### YOUR ASSIGNMENT:
Copy exactly every line below, from the first through the one that contains "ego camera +", and skip all pictures.

### STORED DATA:
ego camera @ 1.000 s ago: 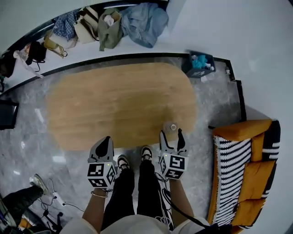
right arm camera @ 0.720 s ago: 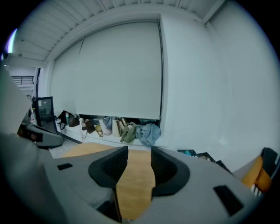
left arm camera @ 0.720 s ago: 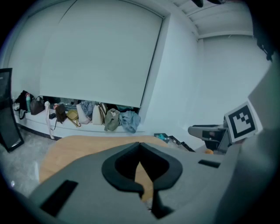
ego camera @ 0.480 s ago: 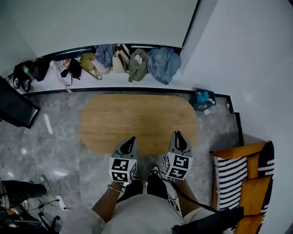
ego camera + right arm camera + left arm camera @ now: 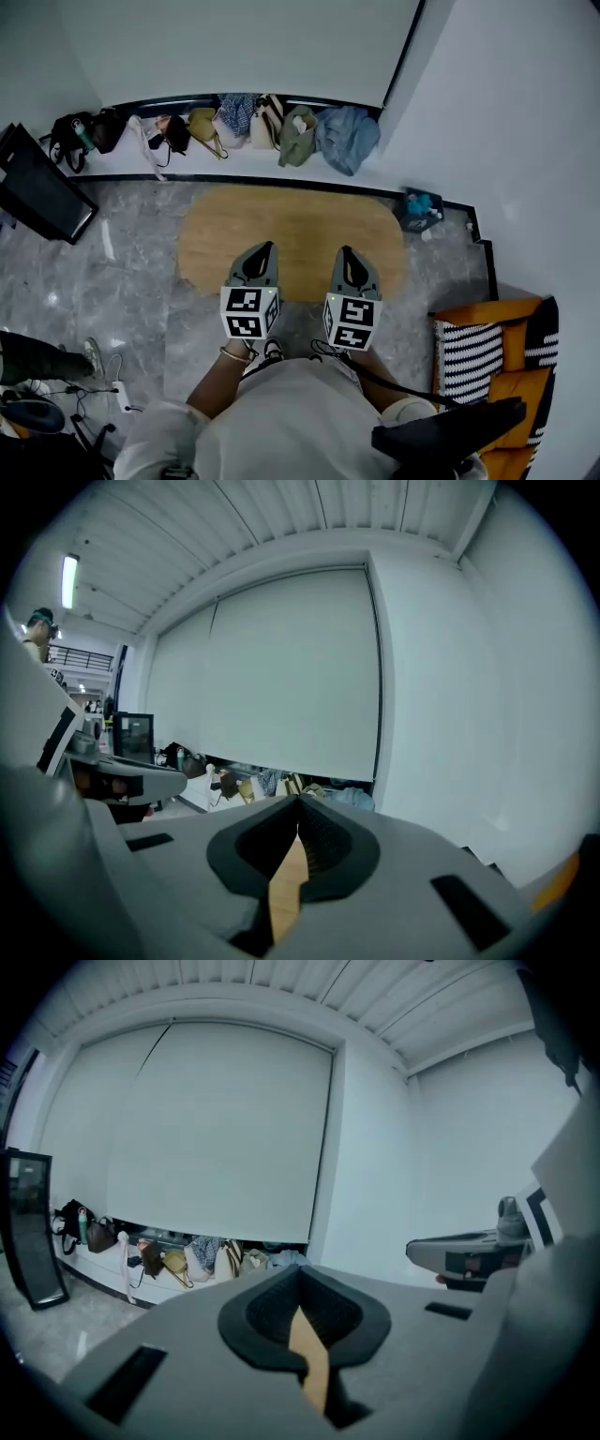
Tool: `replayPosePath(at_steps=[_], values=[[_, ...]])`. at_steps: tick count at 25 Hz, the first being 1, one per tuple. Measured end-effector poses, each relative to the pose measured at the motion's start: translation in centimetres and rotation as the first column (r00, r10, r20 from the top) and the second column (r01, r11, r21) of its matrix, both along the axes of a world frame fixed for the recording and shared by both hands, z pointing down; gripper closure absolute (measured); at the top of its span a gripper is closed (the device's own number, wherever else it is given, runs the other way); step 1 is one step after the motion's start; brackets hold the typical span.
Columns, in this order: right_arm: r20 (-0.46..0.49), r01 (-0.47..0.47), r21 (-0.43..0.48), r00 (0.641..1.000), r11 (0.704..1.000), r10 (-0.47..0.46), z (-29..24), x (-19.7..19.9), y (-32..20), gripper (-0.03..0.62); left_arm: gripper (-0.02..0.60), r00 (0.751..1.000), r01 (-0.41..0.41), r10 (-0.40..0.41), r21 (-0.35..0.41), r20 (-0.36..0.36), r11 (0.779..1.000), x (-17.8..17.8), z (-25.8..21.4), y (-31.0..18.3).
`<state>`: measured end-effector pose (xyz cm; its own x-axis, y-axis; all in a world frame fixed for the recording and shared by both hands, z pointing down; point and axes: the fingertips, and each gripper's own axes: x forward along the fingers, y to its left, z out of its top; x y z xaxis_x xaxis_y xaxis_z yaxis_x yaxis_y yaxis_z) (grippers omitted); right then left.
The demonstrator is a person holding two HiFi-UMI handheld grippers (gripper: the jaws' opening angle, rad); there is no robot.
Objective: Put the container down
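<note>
None of my views shows the container: it sits in neither gripper, and I judge it is already set down on the wooden table (image 5: 291, 225), perhaps hidden beneath my right gripper (image 5: 346, 255). Doing this step well means drawing clear without brushing it. The right gripper's jaws have just been closing and meet with nothing between them; my left gripper (image 5: 263, 249) is likewise closed and empty. I hold both side by side above the table's near edge, pointing forward and slightly down.
</note>
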<state>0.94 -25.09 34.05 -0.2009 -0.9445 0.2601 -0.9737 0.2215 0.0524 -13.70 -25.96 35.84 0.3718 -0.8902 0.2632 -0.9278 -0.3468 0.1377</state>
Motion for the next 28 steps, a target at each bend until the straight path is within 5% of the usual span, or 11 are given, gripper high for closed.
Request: replayPosePath(at_steps=[4,8,19,28], values=[[-0.019,0.012,0.004,1.000,1.000,-0.012,-1.0,2.2,1.0,0.569,0.574,1.000,0.016,-0.016,0.002,-0.003,1.000,0.9,-0.4,0.7],[-0.014,-0.075,0.017,0.997,0.997,0.076,-1.0,6.3,1.7,0.569,0.573,1.000,0.015,-0.015,0.008,-0.008,1.000,2.1,-0.4,0.7],[0.031,-0.349,0.002,0.937,0.937,0.349,-0.5,18.3,6.5,0.569,0.574,0.987,-0.159,0.159,0.015,0.013,0.987,9.6,0.0,0.9],[0.010,-0.433,-0.027,0.901,0.901,0.434,0.2,22.1,9.1,0.571,0.574,0.961,-0.275,0.274,0.027,0.031,0.961,14.9,-0.6,0.9]])
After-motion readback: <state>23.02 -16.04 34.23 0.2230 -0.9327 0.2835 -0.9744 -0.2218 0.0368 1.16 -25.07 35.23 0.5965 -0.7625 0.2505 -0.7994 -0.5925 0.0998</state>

### ANSWER TO THE PROBLEM:
ego camera @ 1.000 s ago: 
right arm camera @ 0.720 s ago: 
left arm camera @ 0.720 s ago: 
ego camera @ 0.480 s ago: 
ego camera + right arm camera + left arm camera @ now: 

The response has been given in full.